Use Cases and Examples
Make any IDE Agentic with Qodo Command
You can turn any IDE into an agentic development environment using the terminal-based Qodo Command. Here's how:
Open your IDE of choice (e.g., Visual Studio, Eclipse).
Open the integrated terminal within the IDE.
Start Qodo Command by running:
qodo
This launches the CLI in standard terminal mode.
For a more interactive experience, run the CLI with the UI flag:
qodo --ui
This provides a richer interface for interacting with the agent.
With these steps, your IDE becomes an agentic workspace, enabling seamless collaboration with Qodo's capabilities right from your development environment.
Qodo Aware: Remote Codebase Intelligence
Qodo Aware can help you better understand your company's code and answer more complex questions about your projects.
Using Retrieval-Augmented Generation (RAG), a technique that combines retrieval-based methods with generative models to enhance the quality and relevance of generated content, Qodo Aware can understand your company's codebase better, gain deeper context about your projects and answer more complicated or specific questions.
For more information on Qodo Aware, contact Qodo support.
Leverage Qodo Merge: Review and Implement AI Suggestions from Your Terminal
Qodo Command utilizes Qodo Merge suggestions to bring AI-powered code suggestions directly to your terminal.

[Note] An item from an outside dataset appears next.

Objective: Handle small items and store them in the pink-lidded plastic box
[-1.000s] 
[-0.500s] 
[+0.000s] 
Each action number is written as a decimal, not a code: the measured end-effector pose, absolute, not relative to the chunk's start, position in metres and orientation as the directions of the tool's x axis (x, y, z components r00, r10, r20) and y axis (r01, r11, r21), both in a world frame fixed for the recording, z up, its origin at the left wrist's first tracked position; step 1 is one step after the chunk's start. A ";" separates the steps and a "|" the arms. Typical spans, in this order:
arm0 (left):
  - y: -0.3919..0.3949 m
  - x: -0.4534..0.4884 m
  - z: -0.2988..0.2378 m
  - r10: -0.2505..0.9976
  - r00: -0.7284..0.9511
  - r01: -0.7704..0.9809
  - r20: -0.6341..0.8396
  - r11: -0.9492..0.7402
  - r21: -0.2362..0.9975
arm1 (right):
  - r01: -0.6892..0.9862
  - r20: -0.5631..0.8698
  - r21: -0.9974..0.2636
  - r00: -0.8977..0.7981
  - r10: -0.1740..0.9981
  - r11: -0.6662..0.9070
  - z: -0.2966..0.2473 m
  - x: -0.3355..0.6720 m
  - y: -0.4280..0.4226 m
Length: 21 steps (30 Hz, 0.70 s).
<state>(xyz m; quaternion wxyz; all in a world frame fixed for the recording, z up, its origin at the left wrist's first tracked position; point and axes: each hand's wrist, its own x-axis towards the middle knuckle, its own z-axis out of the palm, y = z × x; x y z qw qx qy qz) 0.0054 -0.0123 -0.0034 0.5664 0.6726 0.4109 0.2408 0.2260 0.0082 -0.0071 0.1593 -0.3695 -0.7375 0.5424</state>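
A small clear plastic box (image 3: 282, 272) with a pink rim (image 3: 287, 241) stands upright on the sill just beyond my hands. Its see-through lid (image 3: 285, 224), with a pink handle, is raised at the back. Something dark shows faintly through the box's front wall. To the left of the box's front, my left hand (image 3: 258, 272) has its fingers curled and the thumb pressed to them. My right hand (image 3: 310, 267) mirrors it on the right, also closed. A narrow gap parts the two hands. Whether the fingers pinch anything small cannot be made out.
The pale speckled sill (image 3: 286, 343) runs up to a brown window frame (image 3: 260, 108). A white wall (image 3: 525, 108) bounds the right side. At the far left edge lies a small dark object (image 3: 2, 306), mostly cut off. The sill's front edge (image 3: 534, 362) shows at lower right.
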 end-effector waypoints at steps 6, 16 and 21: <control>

Review, implement, and manage Qodo Merge suggestions without leaving your development environment.

Built-in Agents
Add Qodo's ready-to-use agents to your CLI, designed to support a wide range of developer workflows out of the box:
Increase Test Coverage: Automated Test Coverage Agent
Automated test coverage bot for GitHub PRs - analyzes changes, generates meaningful passing tests, and creates follow-up PRs.
This agent is a GitHub Workflow that invokes the Qodo Command Action with a custom agent.
What does the Test Coverage Agent do?
The workflow is triggered when a
qodo-cover
label is added to an open PRIt uses the qodo-cover prompt to:
Analyze which changed files need test coverage
Generate appropriate tests for uncovered code
Create a follow-up PR with the new tests targeting the original PR branch
Targets a desired coverage threshold of 80%
You get high-quality test coverage with almost no manual work. Instead of spending hours writing boilerplate tests, the agent creates them for you and sends a clean PR ready to review and merge.
Documentation Agent
Release notes are often skipped or written last minute, leading to incomplete or unclear changelogs. This agent automates the process by generating release notes from your Git history.
# .github/workflows/qodo-release-notes.yml
name: Release Notes Generator
on:
workflow_dispatch:
inputs:
target_tag:
description: "Generate notes up to (and including) this tag; blank = HEAD"
required: false
permissions:
contents: write
pull-requests: write
issues: read
id-token: write
jobs:
release_notes:
runs-on: ubuntu-latest
steps:
- uses: actions/checkout@v4
- name: Qodo release-notes agent
uses: qodo-ai/qodo-gen-cli@v1
with:
prompt: qodo-release-notes
# agentfile: "${{ github.workspace }}/agent.toml"
key-value-pairs: |
target_tag=${{ github.event.inputs.target_tag }}
notes_file=RELEASE_NOTES.md
env:
QODO_API_KEY: ${{ secrets.QODO_API_KEY }}
GITHUB_TOKEN: ${{ secrets.GITHUB_TOKEN }}
What does the Documentation Agent do?
It defines a manually-dispatched bot that generates release notes for a given PR tag.
The bot analyzes all commits, PRs and issues since the last release, and create a new PR that updates the release notes file with the new release notes.
You can configure this agent in the agent configuration.